_Exercise objective_
Consider each line of the material below and note whether it holds "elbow". State how many do, and nothing else.

Data excerpt Block Start

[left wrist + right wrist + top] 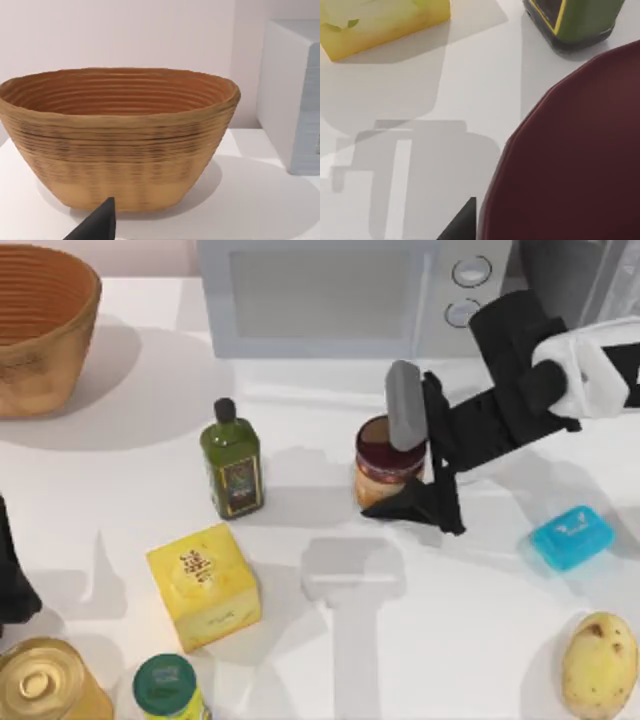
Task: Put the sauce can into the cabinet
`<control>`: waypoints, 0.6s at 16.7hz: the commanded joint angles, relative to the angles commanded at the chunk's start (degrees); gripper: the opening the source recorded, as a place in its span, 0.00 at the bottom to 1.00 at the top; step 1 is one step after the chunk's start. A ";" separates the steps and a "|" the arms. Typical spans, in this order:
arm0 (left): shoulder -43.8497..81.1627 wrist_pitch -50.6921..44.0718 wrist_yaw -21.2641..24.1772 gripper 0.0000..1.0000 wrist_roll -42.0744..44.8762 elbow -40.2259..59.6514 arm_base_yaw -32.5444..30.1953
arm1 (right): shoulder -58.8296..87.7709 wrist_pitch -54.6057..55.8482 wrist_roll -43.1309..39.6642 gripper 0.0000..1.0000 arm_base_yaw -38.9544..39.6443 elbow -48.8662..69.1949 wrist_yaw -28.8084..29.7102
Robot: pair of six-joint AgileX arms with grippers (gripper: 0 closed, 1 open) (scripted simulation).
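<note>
The right gripper (412, 462) sits over the sauce can (384, 462) at bench centre, jaws spread either side of it, positioned for a side grasp before lifting. The left arm is parked at the bench's left edge.

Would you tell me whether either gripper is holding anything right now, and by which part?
The right gripper is at the sauce can, fingers flanking its upper body; an actual grip cannot be confirmed. The left arm sits parked at the table's left edge.
</note>
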 joint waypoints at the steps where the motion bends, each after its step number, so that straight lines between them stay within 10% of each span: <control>1: 0.00 0.00 0.00 1.00 0.00 0.00 0.00 | -1.06 -2.96 0.01 0.00 -0.12 1.75 -0.11; 10: 0.00 0.00 0.00 1.00 0.00 0.00 0.00 | -9.86 -24.57 -0.01 0.00 -0.34 13.89 0.54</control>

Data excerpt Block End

_Exercise result_
2